▶ Directions for this task: Set the data down again, exactly as it reads, but without the pictures.

▶ Dataset content:

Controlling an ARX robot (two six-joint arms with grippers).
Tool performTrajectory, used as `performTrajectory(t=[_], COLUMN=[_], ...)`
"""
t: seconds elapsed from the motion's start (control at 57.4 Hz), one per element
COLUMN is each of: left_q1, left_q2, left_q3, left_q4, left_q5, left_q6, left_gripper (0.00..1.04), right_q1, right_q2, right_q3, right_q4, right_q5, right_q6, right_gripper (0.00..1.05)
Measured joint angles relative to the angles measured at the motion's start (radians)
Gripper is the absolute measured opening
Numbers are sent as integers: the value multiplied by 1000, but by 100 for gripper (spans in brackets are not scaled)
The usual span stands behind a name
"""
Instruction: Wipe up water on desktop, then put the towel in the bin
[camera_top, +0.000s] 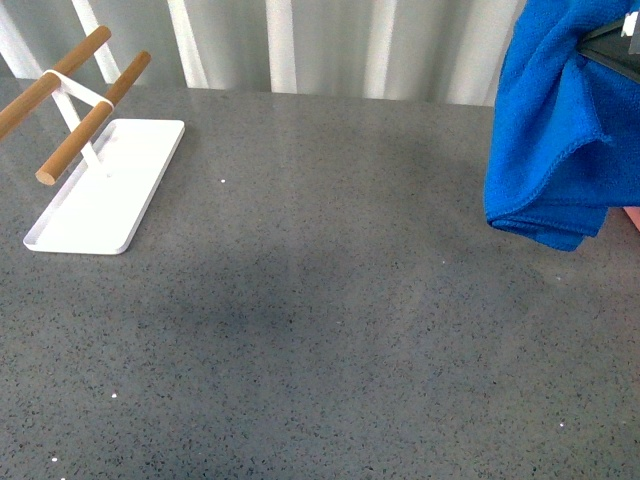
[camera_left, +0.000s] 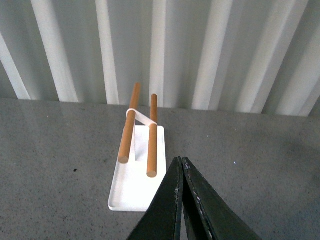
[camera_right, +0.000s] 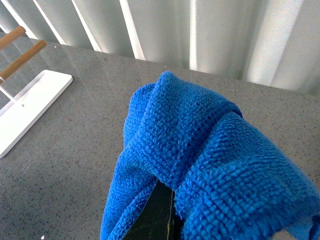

▶ Response box:
Controlling an ARX robot (two six-joint arms with grippers).
Tool performTrajectory, used as `performTrajectory(t=[_], COLUMN=[_], ...)`
"""
t: seconds elapsed from the motion's start (control at 57.4 Hz), one per element
COLUMN is each of: left_q1, left_q2, left_q3, left_q4, left_q5, left_q6, left_gripper (0.00..1.04), right_q1, right_q2, right_q3, right_q4, right_q5, right_q6, right_gripper (0.00..1.05)
Measured joint angles relative to the angles measured at the motion's start (radians)
Gripper is the absolute measured opening
Numbers are sent as integers: the value multiplied by 1000, but by 100 for gripper (spans in brackets are not scaled)
The usual span stands behind a name
"""
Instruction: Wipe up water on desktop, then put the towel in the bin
[camera_top, +0.000s] 
[camera_left, +0.000s] 
[camera_right, +0.000s] 

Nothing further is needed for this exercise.